▸ **Problem description**: Reproduce word for word the lines between those holding "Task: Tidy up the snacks" and "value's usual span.", inclusive, and nothing else from the data below.

▸ **The data**:
-*-
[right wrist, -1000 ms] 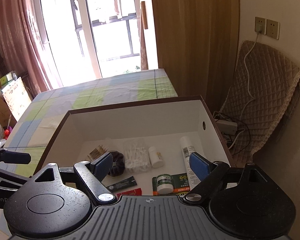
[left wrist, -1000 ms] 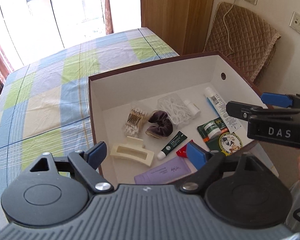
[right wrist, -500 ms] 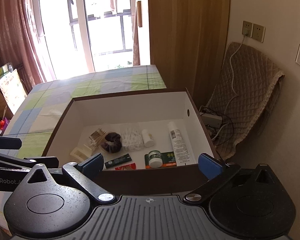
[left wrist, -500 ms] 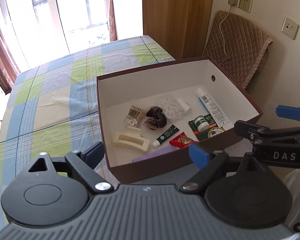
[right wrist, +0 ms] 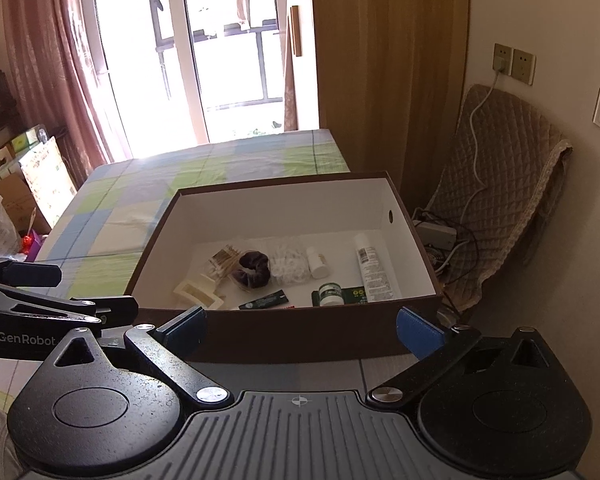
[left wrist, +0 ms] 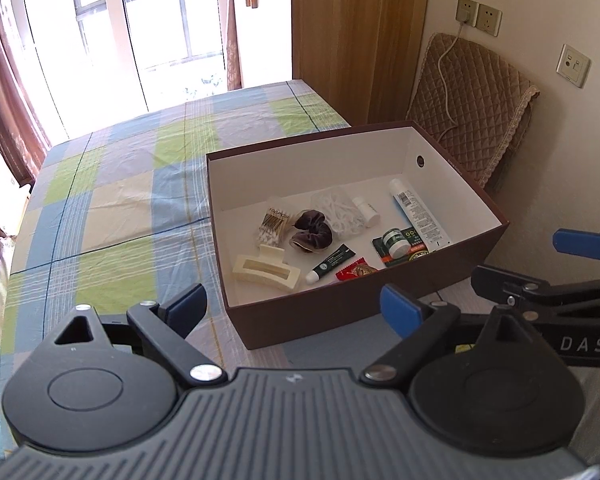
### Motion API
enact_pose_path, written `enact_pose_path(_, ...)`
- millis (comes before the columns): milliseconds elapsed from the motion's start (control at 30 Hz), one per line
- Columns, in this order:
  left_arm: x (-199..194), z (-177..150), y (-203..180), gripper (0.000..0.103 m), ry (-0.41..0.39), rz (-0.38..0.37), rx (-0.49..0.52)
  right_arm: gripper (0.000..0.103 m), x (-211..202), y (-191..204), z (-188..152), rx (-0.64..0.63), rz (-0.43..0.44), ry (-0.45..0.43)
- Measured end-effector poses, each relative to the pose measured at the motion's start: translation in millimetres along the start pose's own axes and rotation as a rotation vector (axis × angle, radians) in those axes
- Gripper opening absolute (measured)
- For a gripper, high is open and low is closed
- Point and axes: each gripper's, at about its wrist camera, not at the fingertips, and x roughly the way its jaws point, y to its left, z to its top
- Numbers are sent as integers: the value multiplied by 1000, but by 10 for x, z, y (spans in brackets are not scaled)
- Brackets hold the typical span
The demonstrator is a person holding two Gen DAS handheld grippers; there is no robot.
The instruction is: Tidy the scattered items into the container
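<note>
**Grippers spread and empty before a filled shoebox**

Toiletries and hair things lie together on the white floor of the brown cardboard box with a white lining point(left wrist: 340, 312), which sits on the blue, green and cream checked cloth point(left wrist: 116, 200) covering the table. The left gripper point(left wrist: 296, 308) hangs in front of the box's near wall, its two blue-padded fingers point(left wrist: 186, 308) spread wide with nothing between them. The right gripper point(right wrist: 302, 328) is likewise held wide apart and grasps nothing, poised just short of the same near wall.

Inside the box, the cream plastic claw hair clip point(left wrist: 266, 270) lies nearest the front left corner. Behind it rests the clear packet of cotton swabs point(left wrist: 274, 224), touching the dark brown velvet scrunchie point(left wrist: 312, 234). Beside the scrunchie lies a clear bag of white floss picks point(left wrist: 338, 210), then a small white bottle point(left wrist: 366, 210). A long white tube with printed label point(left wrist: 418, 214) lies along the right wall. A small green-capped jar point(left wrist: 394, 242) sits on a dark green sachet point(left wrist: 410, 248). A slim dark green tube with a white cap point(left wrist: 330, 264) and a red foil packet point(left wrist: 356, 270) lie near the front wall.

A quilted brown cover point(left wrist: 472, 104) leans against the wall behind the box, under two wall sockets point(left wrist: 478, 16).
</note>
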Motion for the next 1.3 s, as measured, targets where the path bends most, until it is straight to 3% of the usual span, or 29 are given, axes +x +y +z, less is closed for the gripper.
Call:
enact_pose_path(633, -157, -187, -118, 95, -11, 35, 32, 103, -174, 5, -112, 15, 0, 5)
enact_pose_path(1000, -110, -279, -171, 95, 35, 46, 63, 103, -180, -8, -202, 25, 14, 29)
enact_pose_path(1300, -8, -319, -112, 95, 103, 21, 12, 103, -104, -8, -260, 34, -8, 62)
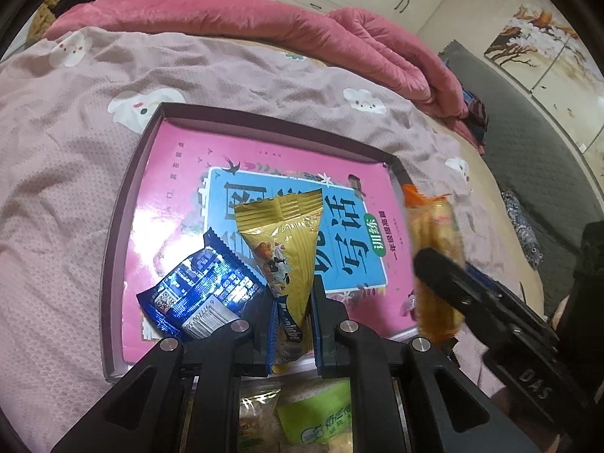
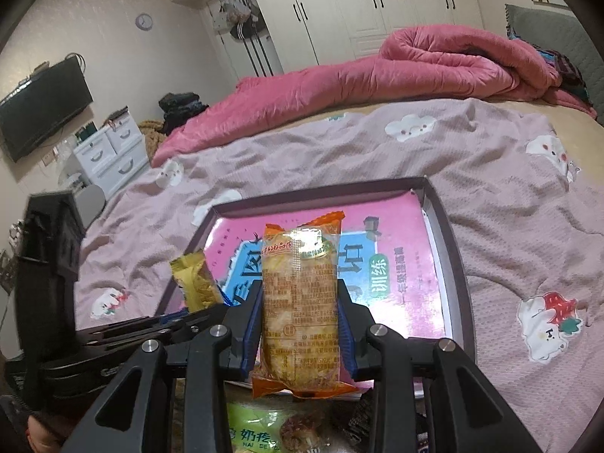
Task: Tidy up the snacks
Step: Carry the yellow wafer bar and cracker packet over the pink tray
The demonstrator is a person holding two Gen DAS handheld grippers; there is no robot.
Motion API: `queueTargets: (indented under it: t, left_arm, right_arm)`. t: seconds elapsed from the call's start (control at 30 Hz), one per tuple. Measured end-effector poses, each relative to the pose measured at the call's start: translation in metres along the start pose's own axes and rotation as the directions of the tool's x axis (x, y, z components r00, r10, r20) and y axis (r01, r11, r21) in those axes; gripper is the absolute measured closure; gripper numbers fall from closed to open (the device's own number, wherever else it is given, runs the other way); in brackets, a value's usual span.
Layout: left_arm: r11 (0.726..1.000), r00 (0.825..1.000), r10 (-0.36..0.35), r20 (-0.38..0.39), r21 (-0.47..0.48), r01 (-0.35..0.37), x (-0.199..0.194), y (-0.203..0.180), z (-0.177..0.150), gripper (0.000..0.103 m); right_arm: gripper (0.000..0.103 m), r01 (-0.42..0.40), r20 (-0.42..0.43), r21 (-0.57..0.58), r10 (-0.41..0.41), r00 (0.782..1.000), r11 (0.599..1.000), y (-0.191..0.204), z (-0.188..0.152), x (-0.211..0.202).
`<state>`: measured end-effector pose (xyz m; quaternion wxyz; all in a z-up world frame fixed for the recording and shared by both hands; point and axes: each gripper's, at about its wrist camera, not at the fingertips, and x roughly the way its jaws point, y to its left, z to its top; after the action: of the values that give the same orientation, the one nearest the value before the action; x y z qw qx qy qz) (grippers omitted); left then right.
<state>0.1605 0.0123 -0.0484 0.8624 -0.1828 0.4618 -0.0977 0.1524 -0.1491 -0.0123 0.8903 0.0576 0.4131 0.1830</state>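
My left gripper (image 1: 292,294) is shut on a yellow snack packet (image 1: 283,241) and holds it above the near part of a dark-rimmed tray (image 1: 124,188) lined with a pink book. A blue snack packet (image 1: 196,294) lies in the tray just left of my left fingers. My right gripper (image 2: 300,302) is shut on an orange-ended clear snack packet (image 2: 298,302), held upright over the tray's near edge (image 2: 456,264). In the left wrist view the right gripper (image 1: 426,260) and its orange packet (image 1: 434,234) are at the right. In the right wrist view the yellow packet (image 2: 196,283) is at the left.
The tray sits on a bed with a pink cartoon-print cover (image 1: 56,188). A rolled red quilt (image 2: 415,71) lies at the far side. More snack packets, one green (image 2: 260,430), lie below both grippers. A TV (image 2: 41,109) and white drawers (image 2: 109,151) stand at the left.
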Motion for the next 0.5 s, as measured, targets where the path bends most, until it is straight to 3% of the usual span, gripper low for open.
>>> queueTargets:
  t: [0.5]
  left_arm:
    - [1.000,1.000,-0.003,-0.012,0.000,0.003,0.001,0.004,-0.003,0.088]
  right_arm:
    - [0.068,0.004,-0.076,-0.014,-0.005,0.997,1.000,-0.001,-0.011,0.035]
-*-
▸ **Solution to this problem**:
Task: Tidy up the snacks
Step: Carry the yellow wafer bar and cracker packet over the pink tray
The demonstrator is a person holding two Gen DAS handheld grippers; there is no robot.
Motion API: `queueTargets: (indented under it: t, left_arm, right_arm)`. t: seconds elapsed from the call's start (control at 30 Hz), one per tuple. Measured end-effector poses, each relative to the pose measured at the call's start: translation in metres along the start pose's own axes and rotation as the directions of the tool's x axis (x, y, z components r00, r10, r20) and y axis (r01, r11, r21) in those axes; gripper is the absolute measured closure; gripper numbers fall from closed to open (the device's own number, wherever else it is given, runs the other way); in brackets, a value's usual span.

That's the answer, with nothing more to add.